* Your task *
Your answer must restate the listing below word for word and contain no images.

++++ Information provided

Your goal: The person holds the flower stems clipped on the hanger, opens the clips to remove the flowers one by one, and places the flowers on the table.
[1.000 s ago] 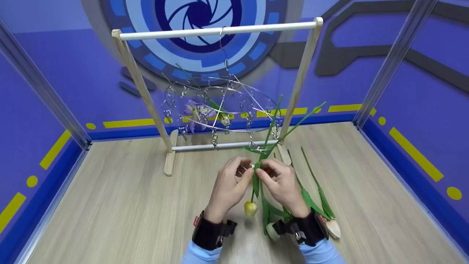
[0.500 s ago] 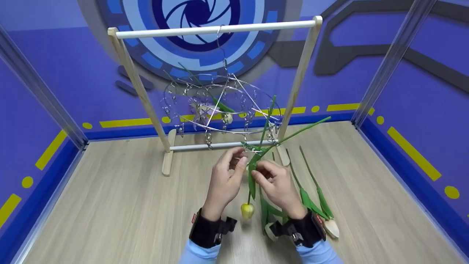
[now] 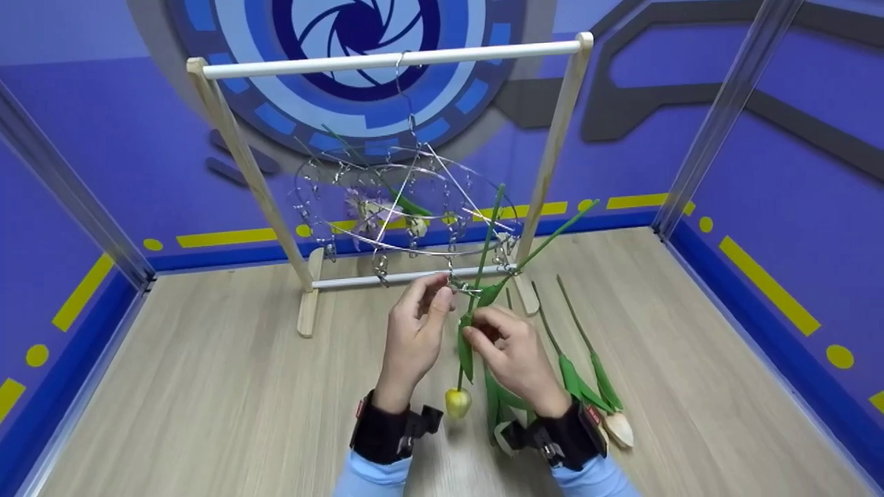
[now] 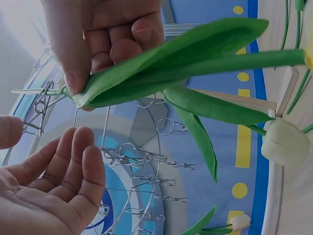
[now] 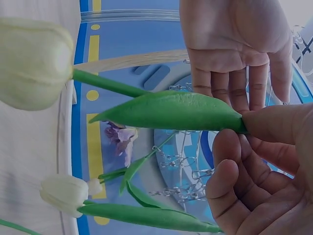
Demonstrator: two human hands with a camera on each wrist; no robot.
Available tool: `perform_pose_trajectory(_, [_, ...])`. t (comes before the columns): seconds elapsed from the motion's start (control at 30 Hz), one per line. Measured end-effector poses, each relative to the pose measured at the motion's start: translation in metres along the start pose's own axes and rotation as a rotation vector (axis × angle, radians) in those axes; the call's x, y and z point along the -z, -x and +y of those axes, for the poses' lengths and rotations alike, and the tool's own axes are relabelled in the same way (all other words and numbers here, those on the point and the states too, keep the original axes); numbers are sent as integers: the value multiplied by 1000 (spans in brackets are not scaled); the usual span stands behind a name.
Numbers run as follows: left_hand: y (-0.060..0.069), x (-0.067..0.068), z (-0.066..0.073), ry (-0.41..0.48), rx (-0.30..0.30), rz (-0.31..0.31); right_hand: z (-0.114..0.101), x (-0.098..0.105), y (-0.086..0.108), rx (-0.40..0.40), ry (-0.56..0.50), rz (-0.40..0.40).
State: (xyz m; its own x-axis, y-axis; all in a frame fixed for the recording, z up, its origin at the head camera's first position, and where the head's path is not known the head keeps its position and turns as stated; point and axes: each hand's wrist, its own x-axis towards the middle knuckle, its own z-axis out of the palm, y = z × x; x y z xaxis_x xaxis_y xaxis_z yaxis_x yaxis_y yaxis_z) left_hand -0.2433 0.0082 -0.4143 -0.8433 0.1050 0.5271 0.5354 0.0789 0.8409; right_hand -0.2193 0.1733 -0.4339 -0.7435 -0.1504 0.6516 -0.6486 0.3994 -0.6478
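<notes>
Right hand (image 3: pixel 514 352) pinching leaf of yellow tulip (image 3: pixel 467 355), thumb to finger. Tulip head-down at near side of hanger (image 3: pixel 396 207), stem up beside clip (image 3: pixel 471 290); can't tell if clipped. Left hand (image 3: pixel 414 335) near clip, fingers loosely curved, holding nothing. Loose tulips (image 3: pixel 606 383) on tabletop (image 3: pixel 242 386), to right.

No words, brands or numbers can be read. Any lettering on the small red tags (image 3: pixel 592 414) of the black wrist straps (image 3: pixel 382 440) is too tiny to make out.
</notes>
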Motion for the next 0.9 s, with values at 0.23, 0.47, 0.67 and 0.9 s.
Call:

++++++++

* Written answer *
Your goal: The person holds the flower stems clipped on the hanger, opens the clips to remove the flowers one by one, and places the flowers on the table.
[1.000 s ago] 
[0.500 s ago] 
[now] 
[now] 
[now] 
Demonstrator: two human hands with a camera on each wrist; no robot.
Available tool: `perform_pose_trajectory(_, [_, ...])`. t (comes before the columns): seconds elapsed from the motion's start (control at 30 Hz), one per line. Measured end-effector poses, each relative to the pose measured at the motion's start: translation in metres along the start pose's own axes and rotation as a rotation vector (axis × angle, radians) in those axes; the call's x, y and z point along the -z, -x and +y of those axes, for the poses' lengths and rotations alike, and the tool's own axes are relabelled in the same way (all other words and numbers here, those on the point and the states too, keep the original axes); numbers are sent as integers: the value multiplied by 1000 (spans in brackets are not scaled); the usual span stands behind a name.
Numbers run as follows: left_hand: y (-0.060..0.069), x (-0.067..0.068), z (-0.066..0.073), ry (-0.41..0.48), rx (-0.30..0.30), rz (-0.31..0.31); right_hand: z (-0.114..0.101), x (-0.098..0.105), y (-0.086..0.108), rx (-0.40..0.40), ry (-0.56..0.50), rz (-0.40..0.40).
State: (xyz m; its own x-axis, y-axis; all in a frame fixed for the recording, z up, its origin at the head camera's first position, and where the head's path is not known the head keeps its position and turns as stated; point and axes: each hand's wrist, its own x-axis towards the middle knuckle, its own z-axis out of the palm, y = z × x; x y z xaxis_x xaxis_y xaxis_z yaxis_x yaxis_y yaxis_z) left_hand -0.2433 0.0082 -0.4143 -0.8433 0.1050 0.5271 0.5354 0.0789 0.8409; right_hand -0.2193 0.1733 -0.4339 -0.7435 -0.1504 0.6516 -0.6486 0.3994 -0.6478
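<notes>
Right hand (image 3: pixel 514 352) pinching leaf of yellow tulip (image 3: pixel 467 355), thumb to finger. Tulip head-down at near side of hanger (image 3: pixel 396 207), stem up beside clip (image 3: pixel 471 290); can't tell if clipped. Left hand (image 3: pixel 414 335) near clip, fingers loosely curved, holding nothing. Loose tulips (image 3: pixel 606 383) on tabletop (image 3: pixel 242 386), to right.

No words, brands or numbers can be read. Any lettering on the small red tags (image 3: pixel 592 414) of the black wrist straps (image 3: pixel 382 440) is too tiny to make out.
</notes>
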Motion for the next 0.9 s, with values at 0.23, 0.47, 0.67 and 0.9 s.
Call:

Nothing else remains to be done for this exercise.